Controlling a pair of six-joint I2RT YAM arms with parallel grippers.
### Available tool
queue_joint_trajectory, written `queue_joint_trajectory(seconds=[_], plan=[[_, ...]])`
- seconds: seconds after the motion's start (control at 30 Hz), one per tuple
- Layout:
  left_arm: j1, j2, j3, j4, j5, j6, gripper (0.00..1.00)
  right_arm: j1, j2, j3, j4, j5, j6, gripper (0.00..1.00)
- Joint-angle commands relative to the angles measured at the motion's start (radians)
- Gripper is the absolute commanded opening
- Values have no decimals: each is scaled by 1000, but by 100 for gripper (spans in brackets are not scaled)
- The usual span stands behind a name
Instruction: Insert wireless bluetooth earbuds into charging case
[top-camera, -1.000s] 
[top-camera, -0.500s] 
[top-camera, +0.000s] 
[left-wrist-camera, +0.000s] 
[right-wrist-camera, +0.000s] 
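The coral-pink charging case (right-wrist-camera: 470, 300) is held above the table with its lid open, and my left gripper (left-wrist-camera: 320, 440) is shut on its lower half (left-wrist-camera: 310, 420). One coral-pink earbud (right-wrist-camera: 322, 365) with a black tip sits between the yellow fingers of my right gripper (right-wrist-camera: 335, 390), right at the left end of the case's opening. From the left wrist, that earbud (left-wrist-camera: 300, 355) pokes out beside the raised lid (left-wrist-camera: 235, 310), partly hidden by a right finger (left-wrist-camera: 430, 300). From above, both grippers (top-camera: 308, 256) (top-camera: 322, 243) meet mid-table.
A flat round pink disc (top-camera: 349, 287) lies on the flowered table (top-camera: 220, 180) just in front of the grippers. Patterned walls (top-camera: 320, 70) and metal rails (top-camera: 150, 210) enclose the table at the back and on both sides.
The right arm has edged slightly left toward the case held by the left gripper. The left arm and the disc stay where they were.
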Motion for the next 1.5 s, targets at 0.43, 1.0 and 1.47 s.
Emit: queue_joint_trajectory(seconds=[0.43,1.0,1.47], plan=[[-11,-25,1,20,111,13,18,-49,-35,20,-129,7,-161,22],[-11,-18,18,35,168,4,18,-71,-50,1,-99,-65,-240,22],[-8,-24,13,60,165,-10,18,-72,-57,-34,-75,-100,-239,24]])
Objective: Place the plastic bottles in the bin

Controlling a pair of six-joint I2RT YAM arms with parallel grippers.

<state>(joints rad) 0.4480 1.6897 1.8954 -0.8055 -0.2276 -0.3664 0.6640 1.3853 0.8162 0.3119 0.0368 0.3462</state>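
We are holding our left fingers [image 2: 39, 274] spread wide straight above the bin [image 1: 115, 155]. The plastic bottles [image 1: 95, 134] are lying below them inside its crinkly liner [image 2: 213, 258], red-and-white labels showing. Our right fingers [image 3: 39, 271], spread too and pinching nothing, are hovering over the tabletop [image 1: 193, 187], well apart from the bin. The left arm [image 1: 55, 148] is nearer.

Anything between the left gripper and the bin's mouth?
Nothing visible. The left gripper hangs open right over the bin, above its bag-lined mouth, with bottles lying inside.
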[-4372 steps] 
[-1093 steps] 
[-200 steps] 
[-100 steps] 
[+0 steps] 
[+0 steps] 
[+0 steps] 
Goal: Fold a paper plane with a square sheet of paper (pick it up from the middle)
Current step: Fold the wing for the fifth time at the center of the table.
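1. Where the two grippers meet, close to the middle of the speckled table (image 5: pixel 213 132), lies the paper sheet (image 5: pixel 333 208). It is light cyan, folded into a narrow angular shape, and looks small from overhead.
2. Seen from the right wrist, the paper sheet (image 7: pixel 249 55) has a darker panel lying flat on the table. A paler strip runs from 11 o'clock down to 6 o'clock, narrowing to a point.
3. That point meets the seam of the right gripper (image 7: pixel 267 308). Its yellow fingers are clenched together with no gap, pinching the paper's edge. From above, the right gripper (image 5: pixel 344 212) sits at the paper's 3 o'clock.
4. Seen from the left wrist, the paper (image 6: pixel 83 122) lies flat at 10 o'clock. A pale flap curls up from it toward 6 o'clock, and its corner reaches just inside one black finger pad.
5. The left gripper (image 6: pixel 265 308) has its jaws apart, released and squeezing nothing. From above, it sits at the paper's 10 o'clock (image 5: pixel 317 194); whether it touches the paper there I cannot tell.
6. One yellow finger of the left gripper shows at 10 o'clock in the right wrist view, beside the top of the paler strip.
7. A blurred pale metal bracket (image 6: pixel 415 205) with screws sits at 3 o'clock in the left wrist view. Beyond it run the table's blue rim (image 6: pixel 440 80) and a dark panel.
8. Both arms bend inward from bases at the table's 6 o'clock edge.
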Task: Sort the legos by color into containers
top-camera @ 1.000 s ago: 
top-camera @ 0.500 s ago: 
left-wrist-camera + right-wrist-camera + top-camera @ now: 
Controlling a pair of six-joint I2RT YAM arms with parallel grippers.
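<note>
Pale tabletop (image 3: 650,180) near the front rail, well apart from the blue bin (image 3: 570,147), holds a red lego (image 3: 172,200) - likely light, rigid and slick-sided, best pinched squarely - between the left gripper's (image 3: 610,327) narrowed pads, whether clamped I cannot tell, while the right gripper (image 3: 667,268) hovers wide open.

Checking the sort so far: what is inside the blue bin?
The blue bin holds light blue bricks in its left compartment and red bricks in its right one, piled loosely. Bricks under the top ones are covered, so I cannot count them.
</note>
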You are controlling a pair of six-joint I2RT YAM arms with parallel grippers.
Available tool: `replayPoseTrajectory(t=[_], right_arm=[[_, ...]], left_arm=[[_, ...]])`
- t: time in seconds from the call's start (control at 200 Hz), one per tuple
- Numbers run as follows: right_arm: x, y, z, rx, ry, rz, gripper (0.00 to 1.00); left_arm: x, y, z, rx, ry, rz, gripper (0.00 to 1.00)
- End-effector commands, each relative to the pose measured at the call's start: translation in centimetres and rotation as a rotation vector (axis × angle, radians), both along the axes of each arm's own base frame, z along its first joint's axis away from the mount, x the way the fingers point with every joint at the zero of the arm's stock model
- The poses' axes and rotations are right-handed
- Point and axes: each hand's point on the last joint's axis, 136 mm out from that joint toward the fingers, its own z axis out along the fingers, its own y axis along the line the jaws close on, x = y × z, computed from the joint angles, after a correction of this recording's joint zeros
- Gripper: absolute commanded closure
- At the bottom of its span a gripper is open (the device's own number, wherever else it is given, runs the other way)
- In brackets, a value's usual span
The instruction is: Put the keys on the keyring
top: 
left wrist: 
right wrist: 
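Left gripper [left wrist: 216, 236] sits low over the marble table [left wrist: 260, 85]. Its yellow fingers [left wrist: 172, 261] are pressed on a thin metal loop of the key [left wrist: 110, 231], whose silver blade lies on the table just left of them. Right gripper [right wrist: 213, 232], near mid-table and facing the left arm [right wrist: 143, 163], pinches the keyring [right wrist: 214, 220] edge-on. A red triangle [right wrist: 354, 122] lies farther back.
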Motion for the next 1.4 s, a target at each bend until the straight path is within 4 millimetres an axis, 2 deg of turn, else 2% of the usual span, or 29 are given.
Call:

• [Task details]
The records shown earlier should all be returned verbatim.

• [Answer to this exercise]
Controlling a pair of six-joint I2RT YAM arms with parallel grippers.
### Available tool
queue_joint_trajectory, written `queue_joint_trajectory(seconds=[_], plan=[[_, ...]])`
- seconds: seconds after the motion's start (control at 30 Hz), one per tuple
- Layout:
  left_arm: j1, j2, j3, j4, j5, j6, gripper (0.00..1.00)
  right_arm: j1, j2, j3, j4, j5, j6, gripper (0.00..1.00)
- Joint-angle commands relative to the angles measured at the motion's start (radians)
- Gripper is the absolute commanded opening
- Values have no decimals: each is scaled by 1000, but by 100 for gripper (spans in brackets are not scaled)
- The usual span stands behind a name
Instruction: Insert wireless bluetooth earbuds into charging case
[top-camera, -1.000s] 
[top-camera, -0.500s] 
[top-camera, +0.000s] 
[left-wrist-camera, +0.000s] 
[right-wrist-camera, +0.000s] 
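The coral-pink charging case (right-wrist-camera: 470, 300) is held above the table with its lid open, and my left gripper (left-wrist-camera: 320, 440) is shut on its lower half (left-wrist-camera: 310, 420). One coral-pink earbud (right-wrist-camera: 322, 365) with a black tip sits between the yellow fingers of my right gripper (right-wrist-camera: 335, 390), right at the left end of the case's opening. From the left wrist, that earbud (left-wrist-camera: 300, 355) pokes out beside the raised lid (left-wrist-camera: 235, 310), partly hidden by a right finger (left-wrist-camera: 430, 300). From above, both grippers (top-camera: 308, 256) (top-camera: 322, 243) meet mid-table.
A flat round pink disc (top-camera: 349, 287) lies on the flowered table (top-camera: 220, 180) just in front of the grippers. Patterned walls (top-camera: 320, 70) and metal rails (top-camera: 150, 210) enclose the table at the back and on both sides.
The right arm has edged slightly left toward the case held by the left gripper. The left arm and the disc stay where they were.
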Motion for the next 1.5 s, targets at 0.43, 1.0 and 1.47 s.
Emit: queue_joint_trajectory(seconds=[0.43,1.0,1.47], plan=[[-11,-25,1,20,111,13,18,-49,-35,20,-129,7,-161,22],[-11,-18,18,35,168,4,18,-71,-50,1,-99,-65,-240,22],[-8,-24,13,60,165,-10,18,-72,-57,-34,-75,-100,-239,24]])
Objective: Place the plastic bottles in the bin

Controlling a pair of six-joint I2RT YAM arms with parallel grippers.

<state>(joints rad) 0.4480 1.6897 1.8954 -0.8055 -0.2276 -0.3664 0.6640 1.3853 0.8162 0.3119 0.0368 0.3462</state>
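We are holding our left fingers [image 2: 39, 274] spread wide straight above the bin [image 1: 115, 155]. The plastic bottles [image 1: 95, 134] are lying below them inside its crinkly liner [image 2: 213, 258], red-and-white labels showing. Our right fingers [image 3: 39, 271], spread too and pinching nothing, are hovering over the tabletop [image 1: 193, 187], well apart from the bin. The left arm [image 1: 55, 148] is nearer.

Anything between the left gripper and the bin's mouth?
Nothing visible. The left gripper hangs open right over the bin, above its bag-lined mouth, with bottles lying inside.
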[-4372 steps] 
[-1093 steps] 
[-200 steps] 
[-100 steps] 
[+0 steps] 
[+0 steps] 
[+0 steps] 
Goal: Fold a paper plane with a square sheet of paper (pick it up from the middle)
Current step: Fold the wing for the fifth time at the center of the table.
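1. Where the two grippers meet, close to the middle of the speckled table (image 5: pixel 213 132), lies the paper sheet (image 5: pixel 333 208). It is light cyan, folded into a narrow angular shape, and looks small from overhead.
2. Seen from the right wrist, the paper sheet (image 7: pixel 249 55) has a darker panel lying flat on the table. A paler strip runs from 11 o'clock down to 6 o'clock, narrowing to a point.
3. That point meets the seam of the right gripper (image 7: pixel 267 308). Its yellow fingers are clenched together with no gap, pinching the paper's edge. From above, the right gripper (image 5: pixel 344 212) sits at the paper's 3 o'clock.
4. Seen from the left wrist, the paper (image 6: pixel 83 122) lies flat at 10 o'clock. A pale flap curls up from it toward 6 o'clock, and its corner reaches just inside one black finger pad.
5. The left gripper (image 6: pixel 265 308) has its jaws apart, released and squeezing nothing. From above, it sits at the paper's 10 o'clock (image 5: pixel 317 194); whether it touches the paper there I cannot tell.
6. One yellow finger of the left gripper shows at 10 o'clock in the right wrist view, beside the top of the paler strip.
7. A blurred pale metal bracket (image 6: pixel 415 205) with screws sits at 3 o'clock in the left wrist view. Beyond it run the table's blue rim (image 6: pixel 440 80) and a dark panel.
8. Both arms bend inward from bases at the table's 6 o'clock edge.
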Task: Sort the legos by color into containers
top-camera @ 1.000 s ago: 
top-camera @ 0.500 s ago: 
left-wrist-camera + right-wrist-camera + top-camera @ now: 
Controlling a pair of six-joint I2RT YAM arms with parallel grippers.
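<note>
Pale tabletop (image 3: 650,180) near the front rail, well apart from the blue bin (image 3: 570,147), holds a red lego (image 3: 172,200) - likely light, rigid and slick-sided, best pinched squarely - between the left gripper's (image 3: 610,327) narrowed pads, whether clamped I cannot tell, while the right gripper (image 3: 667,268) hovers wide open.

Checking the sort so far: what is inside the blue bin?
The blue bin holds light blue bricks in its left compartment and red bricks in its right one, piled loosely. Bricks under the top ones are covered, so I cannot count them.
</note>
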You are controlling a pair of six-joint I2RT YAM arms with parallel grippers.
Available tool: `replayPoseTrajectory(t=[_], right_arm=[[_, ...]], left_arm=[[_, ...]])`
- t: time in seconds from the call's start (control at 200 Hz), one per tuple
- Numbers run as follows: right_arm: x, y, z, rx, ry, rz, gripper (0.00 to 1.00); left_arm: x, y, z, rx, ry, rz, gripper (0.00 to 1.00)
- End-effector commands, each relative to the pose measured at the call's start: translation in centimetres and rotation as a rotation vector (axis × angle, radians), both along the axes of each arm's own base frame, z along its first joint's axis away from the mount, x the way the fingers point with every joint at the zero of the arm's stock model
- The poses' axes and rotations are right-handed
- Point and axes: each hand's point on the last joint's axis, 136 mm out from that joint toward the fingers, its own z axis out along the fingers, its own y axis along the line the jaws close on, x = y × z, computed from the joint angles, after a correction of this recording's joint zeros
- Gripper: absolute commanded closure
- At the bottom of its span a gripper is open (the device's own number, wherever else it is given, runs the other way)
- In brackets, a value's usual span
The instruction is: Put the keys on the keyring
top: 
left wrist: 
right wrist: 
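Left gripper [left wrist: 216, 236] sits low over the marble table [left wrist: 260, 85]. Its yellow fingers [left wrist: 172, 261] are pressed on a thin metal loop of the key [left wrist: 110, 231], whose silver blade lies on the table just left of them. Right gripper [right wrist: 213, 232], near mid-table and facing the left arm [right wrist: 143, 163], pinches the keyring [right wrist: 214, 220] edge-on. A red triangle [right wrist: 354, 122] lies farther back.
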Motion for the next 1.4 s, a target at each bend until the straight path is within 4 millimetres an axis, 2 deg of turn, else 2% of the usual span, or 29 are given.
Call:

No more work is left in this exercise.